**Work to be completed**
Below are records to write out again, exactly as they read.

Records to process Block Start

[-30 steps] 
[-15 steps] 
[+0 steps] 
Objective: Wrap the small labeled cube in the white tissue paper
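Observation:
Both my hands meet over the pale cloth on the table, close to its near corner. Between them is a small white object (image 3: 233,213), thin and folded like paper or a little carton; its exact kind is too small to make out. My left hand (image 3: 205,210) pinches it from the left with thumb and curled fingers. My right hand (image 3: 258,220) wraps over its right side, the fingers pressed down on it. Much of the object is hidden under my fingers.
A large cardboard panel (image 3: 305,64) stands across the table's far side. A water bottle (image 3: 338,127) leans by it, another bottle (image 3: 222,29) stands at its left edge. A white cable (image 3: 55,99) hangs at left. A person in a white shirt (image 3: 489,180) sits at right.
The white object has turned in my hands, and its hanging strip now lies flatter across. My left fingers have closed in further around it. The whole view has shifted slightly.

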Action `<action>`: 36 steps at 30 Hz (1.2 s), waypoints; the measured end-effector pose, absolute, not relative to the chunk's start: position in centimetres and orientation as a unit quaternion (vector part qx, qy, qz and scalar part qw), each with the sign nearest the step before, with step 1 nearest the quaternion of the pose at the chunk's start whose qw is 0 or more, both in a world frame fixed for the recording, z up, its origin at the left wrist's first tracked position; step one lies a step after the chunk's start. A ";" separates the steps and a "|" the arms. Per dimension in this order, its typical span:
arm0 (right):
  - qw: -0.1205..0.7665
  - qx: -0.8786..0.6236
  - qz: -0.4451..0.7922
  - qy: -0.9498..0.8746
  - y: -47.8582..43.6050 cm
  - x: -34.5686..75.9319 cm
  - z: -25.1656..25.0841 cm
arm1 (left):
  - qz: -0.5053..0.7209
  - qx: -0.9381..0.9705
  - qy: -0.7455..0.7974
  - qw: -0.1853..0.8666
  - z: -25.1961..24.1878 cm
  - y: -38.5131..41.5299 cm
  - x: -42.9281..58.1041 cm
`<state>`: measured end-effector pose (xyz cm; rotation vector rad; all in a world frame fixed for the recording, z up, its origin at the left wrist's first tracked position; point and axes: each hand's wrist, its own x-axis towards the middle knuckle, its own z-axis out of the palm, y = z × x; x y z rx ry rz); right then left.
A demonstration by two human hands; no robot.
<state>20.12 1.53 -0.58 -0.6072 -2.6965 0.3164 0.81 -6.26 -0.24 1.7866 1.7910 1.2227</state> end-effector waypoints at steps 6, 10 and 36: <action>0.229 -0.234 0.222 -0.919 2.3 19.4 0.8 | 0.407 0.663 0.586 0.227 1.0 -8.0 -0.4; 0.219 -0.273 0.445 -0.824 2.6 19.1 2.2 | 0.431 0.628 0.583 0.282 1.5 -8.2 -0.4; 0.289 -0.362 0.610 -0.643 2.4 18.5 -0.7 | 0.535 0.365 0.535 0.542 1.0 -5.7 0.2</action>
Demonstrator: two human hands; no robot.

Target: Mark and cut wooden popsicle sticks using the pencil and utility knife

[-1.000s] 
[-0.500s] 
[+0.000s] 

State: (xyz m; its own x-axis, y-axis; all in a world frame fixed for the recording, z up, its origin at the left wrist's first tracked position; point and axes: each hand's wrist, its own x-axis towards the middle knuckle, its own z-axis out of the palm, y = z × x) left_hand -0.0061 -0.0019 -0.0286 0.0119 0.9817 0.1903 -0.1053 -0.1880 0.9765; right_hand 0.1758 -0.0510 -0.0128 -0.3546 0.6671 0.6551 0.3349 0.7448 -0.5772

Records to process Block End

**Output of the exercise**
[-30 steps] 
[-15 steps] 
[+0 steps] 
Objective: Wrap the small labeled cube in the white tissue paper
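Observation:
Both my hands meet over the pale cloth on the table, close to its near corner. Between them is a small white object (image 3: 233,213), thin and folded like paper or a little carton; its exact kind is too small to make out. My left hand (image 3: 205,210) pinches it from the left with thumb and curled fingers. My right hand (image 3: 258,220) wraps over its right side, the fingers pressed down on it. Much of the object is hidden under my fingers.
A large cardboard panel (image 3: 305,64) stands across the table's far side. A water bottle (image 3: 338,127) leans by it, another bottle (image 3: 222,29) stands at its left edge. A white cable (image 3: 55,99) hangs at left. A person in a white shirt (image 3: 489,180) sits at right.
The white object has turned in my hands, and its hanging strip now lies flatter across. My left fingers have closed in further around it. The whole view has shifted slightly.
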
Action `<action>`: 36 steps at 30 Hz (1.2 s), waypoints; the measured end-effector pose, absolute, not relative to the chunk's start: position in centimetres and orientation as a unit quaternion (vector part qx, qy, qz and scalar part qw), each with the sign nearest the step before, with step 1 nearest the quaternion of the pose at the chunk's start whose qw is 0 or more, both in a world frame fixed for the recording, z up, its origin at the left wrist's first tracked position; step one lies a step after the chunk's start. A ";" separates the steps and a "|" the arms. Per dimension in this order, its typical span:
arm0 (right):
  - qw: -0.1205..0.7665
  - qx: -0.8786..0.6236
  - qz: -0.4451..0.7922
  - qy: -0.9498..0.8746
  - y: -47.8582..43.6050 cm
  - x: -34.5686..75.9319 cm
  - z: -25.1656..25.0841 cm
arm1 (left):
  - qz: -0.5053..0.7209
  - qx: -0.9381..0.9705
  - qy: -0.7455..0.7974
  - qw: -0.1853..0.8666
  - z: -25.1961..24.1878 cm
  - y: -38.5131..41.5299 cm
  - x: -42.9281..58.1041 cm
`<state>`: measured end-effector pose (xyz cm; rotation vector rad; all in a world frame fixed for the recording, z up, its origin at the left wrist's first tracked position; point and axes: each hand's wrist, its own x-axis towards the middle knuckle, its own z-axis out of the palm, y = z × x; x y z rx ry rz); right then left.
A demonstration by two human hands; no robot.
<state>20.12 1.53 -0.58 -0.6072 -2.6965 0.3164 0.81 -6.26 -0.24 1.7866 1.7910 1.2227</state> end-effector waypoints at steps 6, 10 and 36: <action>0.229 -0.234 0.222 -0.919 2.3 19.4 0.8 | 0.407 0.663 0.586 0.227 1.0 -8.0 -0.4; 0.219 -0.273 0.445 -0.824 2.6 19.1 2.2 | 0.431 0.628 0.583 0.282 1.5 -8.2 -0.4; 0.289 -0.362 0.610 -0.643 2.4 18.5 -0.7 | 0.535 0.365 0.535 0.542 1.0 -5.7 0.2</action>
Demonstrator: two human hands; no robot.

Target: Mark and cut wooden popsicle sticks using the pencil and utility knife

[-1.000s] 
[-0.500s] 
[+0.000s] 

State: (xyz m; its own x-axis, y-axis; all in a world frame fixed for the recording, z up, its origin at the left wrist's first tracked position; point and axes: each hand's wrist, its own x-axis towards the middle knuckle, its own z-axis out of the palm, y = z × x) left_hand -0.0061 -0.0019 -0.0286 0.0119 0.9817 0.1903 -0.1053 -0.1880 0.9765; right_hand 0.1758 -0.0510 -0.0128 -0.3546 0.6671 0.6551 0.3349 0.7448 -0.5772

The exercise is complete as it stands.